Casi diez meses después de que la violenta crecida del barranco del Poyo destrozara uno de los tableros del puente de la CV-33, conocida como la Autovía de Torrent, la circulación ha vuelto hoy a la normalidad. Los cuatro carriles —dos en cada sentido— están ya plenamente operativos, poniendo fin a meses de cortes, desvíos y aperturas parciales.
La reapertura, que se ha producido este miércoles, devuelve la fluidez a una vía por la que circulan a diario unos 48.000 vehículos, de los cuales alrededor de 2.000 son camiones. El acto oficial ha contado con la presencia del president de la Generalitat, Carlos Mazón; el conseller de Infraestructuras, Vicente Martínez Mus; la alcaldesa de Torrent, Amparo Folgado, y la diputada de Carreteras, Reme Mazzolari.
Una tarde que cambió la autovía
El 29 de octubre del año pasado, una fuerte avenida arrastró centenares de metros cúbicos de agua por el barranco del Poyo en dirección a Picanya. La corriente golpeó con tal fuerza las pilastras del puente en sentido València que no solo erosionó sus cimientos, sino que provocó la rotura completa de uno de sus vanos. La magnitud del daño obligó a cerrar de inmediato la circulación y a planificar una reconstrucción completa de la parte afectada.
En un primer momento, la Conselleria de Infraestructuras adoptó medidas de urgencia para restablecer parcialmente el tráfico. Apenas dos semanas después del siniestro, el 12 de noviembre, se reabrió un carril por sentido en el tramo hacia Torrent, donde el puente gemelo resistió la riada.

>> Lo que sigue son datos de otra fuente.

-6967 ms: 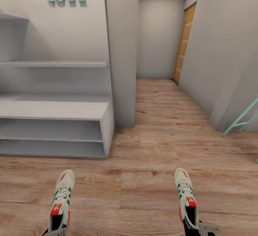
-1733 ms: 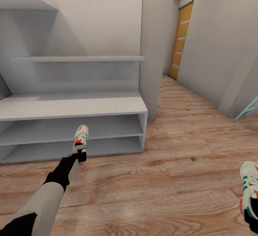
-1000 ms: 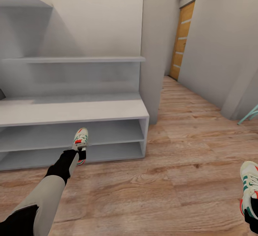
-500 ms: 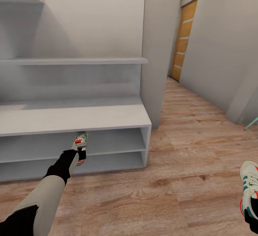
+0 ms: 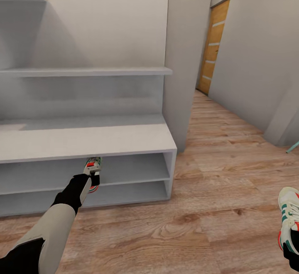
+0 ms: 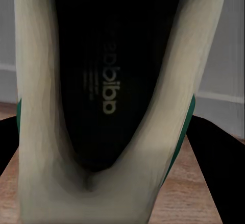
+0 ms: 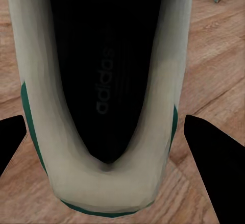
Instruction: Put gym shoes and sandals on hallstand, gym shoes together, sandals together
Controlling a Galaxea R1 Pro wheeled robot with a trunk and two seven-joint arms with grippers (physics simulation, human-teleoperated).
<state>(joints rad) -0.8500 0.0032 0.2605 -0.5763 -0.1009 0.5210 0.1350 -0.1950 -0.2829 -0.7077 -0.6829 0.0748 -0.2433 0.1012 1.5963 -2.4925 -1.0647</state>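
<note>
Gym shoe [image 5: 93, 166], pinched in left gripper [image 5: 92, 178], nosing under hallstand [image 5: 104, 138] bench at frame centre-left; risking toe snagging, slipping. Right gripper [image 5: 290, 252] pinching second shoe [image 5: 289, 215], lower right.

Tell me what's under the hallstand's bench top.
Under the bench top are two open shelves. The left claw holds a gym shoe whose toe reaches under the bench edge. The shelves' far-left part is out of view.
</note>
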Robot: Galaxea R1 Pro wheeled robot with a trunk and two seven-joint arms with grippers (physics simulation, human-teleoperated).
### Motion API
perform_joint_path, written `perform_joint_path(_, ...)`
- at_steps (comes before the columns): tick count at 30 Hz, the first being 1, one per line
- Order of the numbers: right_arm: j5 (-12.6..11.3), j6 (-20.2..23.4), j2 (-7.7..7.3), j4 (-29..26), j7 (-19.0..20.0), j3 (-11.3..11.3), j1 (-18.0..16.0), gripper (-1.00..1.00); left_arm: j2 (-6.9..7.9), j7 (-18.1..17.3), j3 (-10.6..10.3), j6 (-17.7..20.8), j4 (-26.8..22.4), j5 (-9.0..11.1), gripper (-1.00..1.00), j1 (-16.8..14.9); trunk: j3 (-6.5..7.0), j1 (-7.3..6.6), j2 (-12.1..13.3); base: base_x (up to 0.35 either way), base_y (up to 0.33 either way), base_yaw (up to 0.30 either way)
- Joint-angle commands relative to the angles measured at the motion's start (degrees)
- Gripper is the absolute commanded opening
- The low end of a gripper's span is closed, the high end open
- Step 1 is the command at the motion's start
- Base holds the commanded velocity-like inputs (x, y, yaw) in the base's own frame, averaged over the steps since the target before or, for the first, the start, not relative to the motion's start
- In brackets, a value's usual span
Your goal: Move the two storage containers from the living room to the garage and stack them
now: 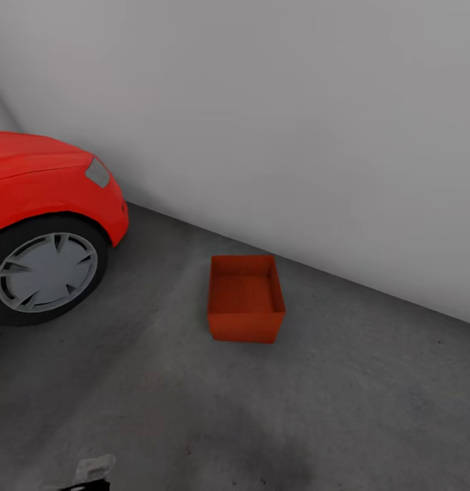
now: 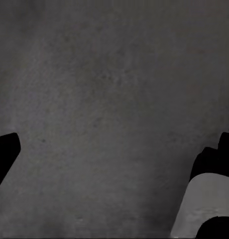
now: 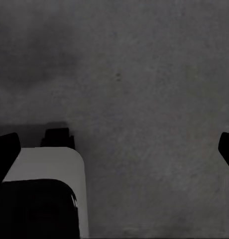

Sin embargo, la parte colapsada requería una intervención de mayor envergadura y complejidad.
Meses de trabajos intensos
La reparación ha incluido actuaciones de refuerzo y reconstrucción que se han desarrollado durante varios meses. Se colocaron tabiques de hormigón para dar estabilidad a las bases y, a finales de diciembre, se retiró el vano destruido. A continuación, se hicieron inspecciones técnicas y pruebas sobre los elementos estructurales que habían quedado en pie.
Para demoler y reconstruir las pilas dañadas, se instalaron tres apeos que permitieron trabajar con seguridad. Además, en la margen izquierda del barranco se colocó una cimentación especial para el nuevo estribo.
La instalación de las vigas del nuevo puente requirió una grúa de gran capacidad, situada directamente en el cauce sobre una plataforma de hormigón. Las vigas, de 24,6 metros de largo, forman un tablero de 16,2 metros de ancho, con aceras y elementos de protección en ambos lados. Estas piezas prefabricadas y pretensadas soportan una losa de hormigón de 25 centímetros de espesor.
Aperturas parciales hasta la normalidad
En abril de este año se recuperaron los dos carriles en sentido València, donde se había producido el colapso, pero aún quedaba pendiente reabrir completamente la vía. Durante más de un mes, los trabajos se centraron en el tablero del sentido Torrent, incluyendo reasfaltado, renovación de la pintura vial y colocación de nuevas barreras de protección.
Desde el principio, la Generalitat había adelantado que la apertura completa se produciría en verano, aunque sin concretar fecha. Esa normalidad total ha llegado este 13 de agosto, cuando los cuatro carriles vuelven a estar operativos.
Con ello, la Autovía de Torrent recupera por fin su capacidad original, aliviando el tráfico y eliminando las restricciones que durante meses han condicionado la movilidad entre València y las localidades del área metropolitana sur.